Copy out exactly the line that contains "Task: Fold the" and all lines following it to the end of the data.

::::

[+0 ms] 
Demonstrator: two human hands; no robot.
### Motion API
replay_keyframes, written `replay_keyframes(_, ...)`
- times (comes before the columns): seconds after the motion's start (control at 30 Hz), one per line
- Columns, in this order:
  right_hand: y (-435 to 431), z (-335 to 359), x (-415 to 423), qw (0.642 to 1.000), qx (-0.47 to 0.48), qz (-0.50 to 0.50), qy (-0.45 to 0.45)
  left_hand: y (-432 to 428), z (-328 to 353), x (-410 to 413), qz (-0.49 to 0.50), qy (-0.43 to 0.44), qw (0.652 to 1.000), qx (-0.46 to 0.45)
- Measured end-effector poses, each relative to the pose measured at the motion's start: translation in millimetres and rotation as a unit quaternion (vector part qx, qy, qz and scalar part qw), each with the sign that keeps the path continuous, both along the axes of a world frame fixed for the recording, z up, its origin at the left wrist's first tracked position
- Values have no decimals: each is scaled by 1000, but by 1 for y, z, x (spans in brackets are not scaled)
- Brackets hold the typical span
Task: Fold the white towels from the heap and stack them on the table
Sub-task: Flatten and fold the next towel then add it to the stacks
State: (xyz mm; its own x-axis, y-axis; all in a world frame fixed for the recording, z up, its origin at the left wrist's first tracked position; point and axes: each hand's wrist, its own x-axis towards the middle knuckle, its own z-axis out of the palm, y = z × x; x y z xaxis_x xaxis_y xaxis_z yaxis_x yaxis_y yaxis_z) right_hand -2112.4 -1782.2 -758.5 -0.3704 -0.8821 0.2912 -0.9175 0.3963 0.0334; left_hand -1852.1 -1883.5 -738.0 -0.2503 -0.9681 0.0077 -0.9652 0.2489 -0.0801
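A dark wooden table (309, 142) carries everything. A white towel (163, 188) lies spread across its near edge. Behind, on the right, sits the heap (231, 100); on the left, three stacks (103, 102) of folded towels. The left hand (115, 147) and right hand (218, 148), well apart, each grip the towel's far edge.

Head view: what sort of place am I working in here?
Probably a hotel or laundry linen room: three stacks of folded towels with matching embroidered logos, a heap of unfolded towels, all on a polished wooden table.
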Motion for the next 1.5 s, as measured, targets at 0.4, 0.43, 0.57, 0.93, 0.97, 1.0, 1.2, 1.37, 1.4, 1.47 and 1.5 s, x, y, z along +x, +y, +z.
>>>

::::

• _Response box_:
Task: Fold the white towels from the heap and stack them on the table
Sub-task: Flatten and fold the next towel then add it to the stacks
State: (xyz mm; its own x-axis, y-axis; all in a world frame fixed for the recording, z up, its origin at the left wrist's first tracked position; point and axes: each hand's wrist, its own x-axis towards the middle knuckle, its own z-axis out of the palm, y = z × x; x y z xaxis_x xaxis_y xaxis_z yaxis_x yaxis_y yaxis_z) right_hand -2112.4 -1782.2 -758.5 -0.3704 -0.8821 0.2912 -0.9175 0.3963 0.0334; left_hand -1852.1 -1883.5 -738.0 -0.2503 -0.9681 0.0077 -0.9652 0.2489 -0.0801
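A dark wooden table (309, 142) carries everything. A white towel (163, 188) lies spread across its near edge. Behind, on the right, sits the heap (231, 100); on the left, three stacks (103, 102) of folded towels. The left hand (115, 147) and right hand (218, 148), well apart, each grip the towel's far edge.

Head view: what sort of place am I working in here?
Probably a hotel or laundry linen room: three stacks of folded towels with matching embroidered logos, a heap of unfolded towels, all on a polished wooden table.
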Motion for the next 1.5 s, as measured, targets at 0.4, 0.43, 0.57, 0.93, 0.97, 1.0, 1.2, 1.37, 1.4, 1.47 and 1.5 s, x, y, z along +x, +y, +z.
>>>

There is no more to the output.